**Required action:**
Where the listing below reaches the line containing "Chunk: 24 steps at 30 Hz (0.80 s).", start writing out lines exactly, and stop once the line containing "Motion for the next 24" has been written.

**Supplied material:**
▬▬▬▬▬▬

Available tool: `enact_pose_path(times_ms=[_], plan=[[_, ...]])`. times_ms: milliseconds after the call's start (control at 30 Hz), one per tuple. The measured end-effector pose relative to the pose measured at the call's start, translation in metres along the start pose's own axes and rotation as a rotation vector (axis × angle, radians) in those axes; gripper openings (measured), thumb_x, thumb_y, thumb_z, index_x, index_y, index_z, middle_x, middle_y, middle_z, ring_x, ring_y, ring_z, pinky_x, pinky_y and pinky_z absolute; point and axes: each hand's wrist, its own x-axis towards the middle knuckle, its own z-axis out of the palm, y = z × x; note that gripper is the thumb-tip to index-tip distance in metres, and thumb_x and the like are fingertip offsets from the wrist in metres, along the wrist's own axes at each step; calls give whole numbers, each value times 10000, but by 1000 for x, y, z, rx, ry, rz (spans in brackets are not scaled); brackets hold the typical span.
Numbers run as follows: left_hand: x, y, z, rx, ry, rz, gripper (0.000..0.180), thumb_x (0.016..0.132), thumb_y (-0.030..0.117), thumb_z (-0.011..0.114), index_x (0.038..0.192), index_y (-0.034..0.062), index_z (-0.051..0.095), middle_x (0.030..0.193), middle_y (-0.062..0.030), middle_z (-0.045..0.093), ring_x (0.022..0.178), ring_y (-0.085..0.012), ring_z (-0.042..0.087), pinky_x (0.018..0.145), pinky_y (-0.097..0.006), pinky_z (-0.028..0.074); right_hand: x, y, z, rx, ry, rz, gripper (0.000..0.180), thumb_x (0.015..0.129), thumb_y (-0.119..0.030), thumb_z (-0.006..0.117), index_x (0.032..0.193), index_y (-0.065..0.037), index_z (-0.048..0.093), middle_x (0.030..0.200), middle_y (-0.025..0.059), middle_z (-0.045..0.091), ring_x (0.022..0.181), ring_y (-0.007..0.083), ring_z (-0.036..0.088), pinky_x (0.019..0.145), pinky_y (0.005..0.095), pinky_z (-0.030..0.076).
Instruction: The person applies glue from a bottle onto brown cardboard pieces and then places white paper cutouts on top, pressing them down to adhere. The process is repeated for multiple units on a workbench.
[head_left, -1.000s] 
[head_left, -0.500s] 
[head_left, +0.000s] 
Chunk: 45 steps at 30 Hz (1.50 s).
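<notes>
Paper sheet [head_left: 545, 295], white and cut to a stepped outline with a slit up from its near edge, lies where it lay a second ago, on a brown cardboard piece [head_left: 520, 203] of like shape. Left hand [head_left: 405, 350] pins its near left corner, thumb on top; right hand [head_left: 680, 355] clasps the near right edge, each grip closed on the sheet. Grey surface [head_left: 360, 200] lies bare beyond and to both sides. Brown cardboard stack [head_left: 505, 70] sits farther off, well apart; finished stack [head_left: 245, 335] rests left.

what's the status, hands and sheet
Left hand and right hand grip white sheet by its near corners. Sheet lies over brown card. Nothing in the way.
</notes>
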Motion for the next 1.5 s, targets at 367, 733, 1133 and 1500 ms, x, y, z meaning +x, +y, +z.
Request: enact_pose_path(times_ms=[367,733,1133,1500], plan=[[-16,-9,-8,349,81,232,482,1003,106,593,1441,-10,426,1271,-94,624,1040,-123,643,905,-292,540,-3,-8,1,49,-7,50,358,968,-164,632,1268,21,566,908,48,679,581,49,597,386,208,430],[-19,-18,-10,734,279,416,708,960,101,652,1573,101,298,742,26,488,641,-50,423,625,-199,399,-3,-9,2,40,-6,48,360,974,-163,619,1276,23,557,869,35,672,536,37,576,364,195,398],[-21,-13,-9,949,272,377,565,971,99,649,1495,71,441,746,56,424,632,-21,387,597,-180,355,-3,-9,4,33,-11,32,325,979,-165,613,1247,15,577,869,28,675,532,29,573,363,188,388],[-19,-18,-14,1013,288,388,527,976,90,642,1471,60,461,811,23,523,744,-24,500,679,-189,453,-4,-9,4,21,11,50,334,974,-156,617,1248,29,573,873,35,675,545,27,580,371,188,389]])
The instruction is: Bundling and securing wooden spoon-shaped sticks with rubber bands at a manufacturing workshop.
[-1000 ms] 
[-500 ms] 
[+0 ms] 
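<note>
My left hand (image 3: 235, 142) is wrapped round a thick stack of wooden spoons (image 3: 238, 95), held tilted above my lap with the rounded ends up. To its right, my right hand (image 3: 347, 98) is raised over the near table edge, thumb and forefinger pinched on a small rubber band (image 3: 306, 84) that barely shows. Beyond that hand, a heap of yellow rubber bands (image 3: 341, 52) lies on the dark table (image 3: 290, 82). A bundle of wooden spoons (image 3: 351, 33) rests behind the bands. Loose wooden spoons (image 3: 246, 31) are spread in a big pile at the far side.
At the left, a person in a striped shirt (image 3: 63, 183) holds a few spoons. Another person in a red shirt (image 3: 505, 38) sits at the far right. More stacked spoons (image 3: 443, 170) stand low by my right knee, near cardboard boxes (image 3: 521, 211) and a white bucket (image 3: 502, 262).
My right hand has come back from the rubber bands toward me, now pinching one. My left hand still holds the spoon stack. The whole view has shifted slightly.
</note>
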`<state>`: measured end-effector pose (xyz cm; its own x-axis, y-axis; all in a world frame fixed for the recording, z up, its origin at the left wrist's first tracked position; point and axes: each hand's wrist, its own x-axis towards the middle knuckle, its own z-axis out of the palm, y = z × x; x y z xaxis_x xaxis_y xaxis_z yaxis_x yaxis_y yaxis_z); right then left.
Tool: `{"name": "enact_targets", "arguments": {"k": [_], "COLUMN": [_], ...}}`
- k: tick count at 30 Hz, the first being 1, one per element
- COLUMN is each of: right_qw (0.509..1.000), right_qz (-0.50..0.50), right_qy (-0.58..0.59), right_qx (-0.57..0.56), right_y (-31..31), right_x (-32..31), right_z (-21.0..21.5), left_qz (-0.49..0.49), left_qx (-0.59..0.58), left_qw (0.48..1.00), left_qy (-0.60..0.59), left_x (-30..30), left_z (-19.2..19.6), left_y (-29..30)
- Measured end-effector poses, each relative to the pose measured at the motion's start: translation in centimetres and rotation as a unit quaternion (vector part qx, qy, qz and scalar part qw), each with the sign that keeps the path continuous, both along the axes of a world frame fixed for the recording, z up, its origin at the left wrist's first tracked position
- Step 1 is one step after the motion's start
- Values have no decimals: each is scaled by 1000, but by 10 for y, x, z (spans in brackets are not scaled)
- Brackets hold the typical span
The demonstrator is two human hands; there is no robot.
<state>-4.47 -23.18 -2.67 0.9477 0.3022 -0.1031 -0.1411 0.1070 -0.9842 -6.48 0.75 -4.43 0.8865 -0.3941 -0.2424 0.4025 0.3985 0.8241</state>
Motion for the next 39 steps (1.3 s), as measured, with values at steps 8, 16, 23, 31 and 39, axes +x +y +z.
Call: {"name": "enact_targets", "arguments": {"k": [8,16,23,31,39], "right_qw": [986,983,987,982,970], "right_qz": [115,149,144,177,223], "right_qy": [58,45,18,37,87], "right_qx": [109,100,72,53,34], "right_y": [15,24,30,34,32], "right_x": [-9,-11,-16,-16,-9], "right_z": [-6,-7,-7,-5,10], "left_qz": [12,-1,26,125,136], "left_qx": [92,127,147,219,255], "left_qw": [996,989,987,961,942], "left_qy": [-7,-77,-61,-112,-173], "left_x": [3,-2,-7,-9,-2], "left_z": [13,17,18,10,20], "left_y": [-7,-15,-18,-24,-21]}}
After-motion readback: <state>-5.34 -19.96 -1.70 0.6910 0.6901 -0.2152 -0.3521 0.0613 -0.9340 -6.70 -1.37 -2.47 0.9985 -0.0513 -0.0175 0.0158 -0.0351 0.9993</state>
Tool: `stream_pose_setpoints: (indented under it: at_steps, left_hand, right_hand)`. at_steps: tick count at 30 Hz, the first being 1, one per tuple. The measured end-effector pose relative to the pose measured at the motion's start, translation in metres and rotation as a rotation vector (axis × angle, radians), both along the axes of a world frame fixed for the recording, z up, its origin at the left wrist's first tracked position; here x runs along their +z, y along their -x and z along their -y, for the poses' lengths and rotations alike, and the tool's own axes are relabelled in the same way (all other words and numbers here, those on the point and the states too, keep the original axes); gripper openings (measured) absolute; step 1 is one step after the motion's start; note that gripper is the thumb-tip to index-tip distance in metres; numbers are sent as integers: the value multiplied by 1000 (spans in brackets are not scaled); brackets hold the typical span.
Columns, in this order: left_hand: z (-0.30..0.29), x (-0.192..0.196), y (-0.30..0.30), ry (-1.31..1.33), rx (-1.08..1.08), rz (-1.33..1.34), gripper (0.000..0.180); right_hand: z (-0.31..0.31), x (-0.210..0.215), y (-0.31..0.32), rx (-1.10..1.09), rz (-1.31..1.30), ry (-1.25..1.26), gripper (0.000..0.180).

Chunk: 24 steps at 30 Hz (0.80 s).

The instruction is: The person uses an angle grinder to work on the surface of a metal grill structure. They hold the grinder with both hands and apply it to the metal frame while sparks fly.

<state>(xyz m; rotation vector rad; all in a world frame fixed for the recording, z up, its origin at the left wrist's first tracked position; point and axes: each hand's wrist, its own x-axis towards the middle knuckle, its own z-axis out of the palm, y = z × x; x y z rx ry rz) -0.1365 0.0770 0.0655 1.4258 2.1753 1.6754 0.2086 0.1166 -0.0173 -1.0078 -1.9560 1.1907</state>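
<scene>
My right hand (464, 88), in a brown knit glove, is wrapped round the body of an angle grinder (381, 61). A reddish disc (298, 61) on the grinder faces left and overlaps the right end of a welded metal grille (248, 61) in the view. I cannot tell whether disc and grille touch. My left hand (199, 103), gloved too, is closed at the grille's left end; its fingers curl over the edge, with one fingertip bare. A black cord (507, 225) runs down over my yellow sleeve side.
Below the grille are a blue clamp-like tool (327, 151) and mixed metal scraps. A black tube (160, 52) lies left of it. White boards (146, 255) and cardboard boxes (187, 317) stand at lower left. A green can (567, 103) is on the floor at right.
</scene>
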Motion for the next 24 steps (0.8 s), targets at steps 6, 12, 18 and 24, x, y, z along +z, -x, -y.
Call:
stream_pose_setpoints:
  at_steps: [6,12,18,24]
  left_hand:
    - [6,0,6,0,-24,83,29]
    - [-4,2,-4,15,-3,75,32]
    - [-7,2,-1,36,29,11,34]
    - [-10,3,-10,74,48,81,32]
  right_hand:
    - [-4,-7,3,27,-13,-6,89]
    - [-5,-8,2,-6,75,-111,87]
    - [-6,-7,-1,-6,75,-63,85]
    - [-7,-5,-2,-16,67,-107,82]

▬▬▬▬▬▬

**Answer below:**
Chunk: 24 steps at 30 Hz (0.80 s).

The instruction is: The person uses an angle grinder to work on the surface of a metal grill structure. They hold the grinder with both hands and apply it to the metal frame while sparks fly.

<state>(xyz m; rotation vector rad; all in a world frame fixed for the recording, z up, its origin at the left wrist's first tracked position; point and axes: each hand's wrist, its own x-axis towards the middle knuckle, its own z-axis out of the palm, y = z × x; x y z rx ry rz) -0.1365 0.0770 0.0655 1.4258 2.1753 1.6754 0.2086 0.1166 -0.0173 -1.0078 -1.9560 1.1907</state>
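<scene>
My right hand (464, 88), in a brown knit glove, is wrapped round the body of an angle grinder (381, 61). A reddish disc (298, 61) on the grinder faces left and overlaps the right end of a welded metal grille (248, 61) in the view. I cannot tell whether disc and grille touch. My left hand (199, 103), gloved too, is closed at the grille's left end; its fingers curl over the edge, with one fingertip bare. A black cord (507, 225) runs down over my yellow sleeve side.
Below the grille are a blue clamp-like tool (327, 151) and mixed metal scraps. A black tube (160, 52) lies left of it. White boards (146, 255) and cardboard boxes (187, 317) stand at lower left. A green can (567, 103) is on the floor at right.
</scene>
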Motion for the next 24 steps (0.8 s), targets at steps 6, 12, 18 and 24, x, y, z along +z, -x, -y.

The exercise requires no further answer.